_YOUR INSTRUCTIONS_: In the records that come next, find every line with "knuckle". Return those lines.
★ ★ ★ ★
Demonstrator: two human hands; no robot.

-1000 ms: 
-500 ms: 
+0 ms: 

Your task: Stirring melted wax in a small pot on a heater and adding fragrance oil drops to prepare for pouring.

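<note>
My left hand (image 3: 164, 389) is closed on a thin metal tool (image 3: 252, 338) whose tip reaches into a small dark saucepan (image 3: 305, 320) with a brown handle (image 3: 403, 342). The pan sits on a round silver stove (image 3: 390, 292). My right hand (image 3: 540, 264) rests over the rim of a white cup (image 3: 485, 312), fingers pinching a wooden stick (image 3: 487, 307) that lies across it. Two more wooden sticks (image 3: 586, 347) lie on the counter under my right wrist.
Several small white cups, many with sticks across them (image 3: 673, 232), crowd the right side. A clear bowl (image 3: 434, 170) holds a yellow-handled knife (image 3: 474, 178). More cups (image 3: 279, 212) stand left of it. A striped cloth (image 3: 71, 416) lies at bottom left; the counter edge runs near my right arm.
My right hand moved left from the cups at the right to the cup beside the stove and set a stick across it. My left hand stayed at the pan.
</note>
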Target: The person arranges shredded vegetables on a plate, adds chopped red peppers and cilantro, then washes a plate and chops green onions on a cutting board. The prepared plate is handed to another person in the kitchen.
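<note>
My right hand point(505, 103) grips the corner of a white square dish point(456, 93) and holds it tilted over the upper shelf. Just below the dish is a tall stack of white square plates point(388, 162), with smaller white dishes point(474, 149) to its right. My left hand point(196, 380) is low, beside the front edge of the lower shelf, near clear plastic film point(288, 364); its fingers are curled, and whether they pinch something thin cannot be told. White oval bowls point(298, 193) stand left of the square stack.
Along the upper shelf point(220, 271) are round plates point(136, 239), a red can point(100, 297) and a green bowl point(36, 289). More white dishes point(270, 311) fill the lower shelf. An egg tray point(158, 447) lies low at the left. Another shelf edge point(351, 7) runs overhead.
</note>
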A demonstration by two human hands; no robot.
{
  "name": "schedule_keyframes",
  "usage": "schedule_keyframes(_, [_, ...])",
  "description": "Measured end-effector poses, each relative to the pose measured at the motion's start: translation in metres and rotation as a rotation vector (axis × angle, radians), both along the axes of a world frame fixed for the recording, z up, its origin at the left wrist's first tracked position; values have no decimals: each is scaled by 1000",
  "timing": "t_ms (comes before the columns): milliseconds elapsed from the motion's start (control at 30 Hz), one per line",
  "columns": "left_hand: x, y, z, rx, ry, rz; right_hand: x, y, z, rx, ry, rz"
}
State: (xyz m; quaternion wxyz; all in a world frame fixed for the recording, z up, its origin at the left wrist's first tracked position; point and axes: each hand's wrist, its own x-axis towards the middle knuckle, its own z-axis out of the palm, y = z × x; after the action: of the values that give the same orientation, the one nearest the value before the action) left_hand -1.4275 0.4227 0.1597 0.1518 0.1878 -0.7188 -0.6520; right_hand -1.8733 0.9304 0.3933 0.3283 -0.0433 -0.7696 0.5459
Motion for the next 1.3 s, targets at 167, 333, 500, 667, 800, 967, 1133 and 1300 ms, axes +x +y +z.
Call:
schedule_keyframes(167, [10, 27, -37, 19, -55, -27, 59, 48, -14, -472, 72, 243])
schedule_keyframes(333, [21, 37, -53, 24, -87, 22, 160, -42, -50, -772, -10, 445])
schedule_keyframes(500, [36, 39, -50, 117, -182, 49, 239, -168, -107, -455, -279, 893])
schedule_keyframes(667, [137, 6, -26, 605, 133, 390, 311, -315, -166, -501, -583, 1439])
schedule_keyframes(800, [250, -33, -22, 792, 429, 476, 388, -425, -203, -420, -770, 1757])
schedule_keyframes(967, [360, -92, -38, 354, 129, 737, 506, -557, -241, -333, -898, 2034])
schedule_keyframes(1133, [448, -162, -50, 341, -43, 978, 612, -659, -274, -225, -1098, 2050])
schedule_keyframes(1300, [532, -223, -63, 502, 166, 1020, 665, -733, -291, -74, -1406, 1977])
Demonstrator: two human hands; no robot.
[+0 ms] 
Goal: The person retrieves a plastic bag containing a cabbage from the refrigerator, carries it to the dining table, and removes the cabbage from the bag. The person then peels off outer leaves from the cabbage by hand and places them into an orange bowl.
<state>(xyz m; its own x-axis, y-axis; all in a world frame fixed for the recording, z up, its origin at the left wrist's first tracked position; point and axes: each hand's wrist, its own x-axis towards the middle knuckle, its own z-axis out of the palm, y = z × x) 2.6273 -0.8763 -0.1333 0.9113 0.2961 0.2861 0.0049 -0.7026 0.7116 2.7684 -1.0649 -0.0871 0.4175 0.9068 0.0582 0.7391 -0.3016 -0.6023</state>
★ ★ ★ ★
_EXERCISE OUTPUT_:
State: (xyz m; quaternion wxyz; all in a world frame fixed for the recording, z up, its origin at the left wrist's first tracked position; point and axes: each hand's wrist, its own x-axis towards the middle knuckle, its own z-axis out of the palm, y = z × x; after the action: of the values that give the same orientation, the one nearest the value before the action) left_hand -1.4275 0.4227 0.1597 0.1518 0.1878 -0.7188 -0.6520; right_hand -1.8733 0.9304 0.3933 0.3283 -0.0433 -0.7696 0.5459
<state>(xyz m; its own x-axis, y-axis; all in a world frame fixed for the recording, z up, its origin at the left wrist's first tracked position; point and axes: each hand's wrist, its own x-axis towards the middle knuckle, its own z-axis out of the palm, y = z × x) 2.6273 -0.8763 -0.1333 0.9113 0.2961 0.2861 0.0049 -0.7026 0.7116 2.7684 -1.0649 -0.0871 0.4175 0.9068 0.0582 0.7391 -0.3016 -0.6023</state>

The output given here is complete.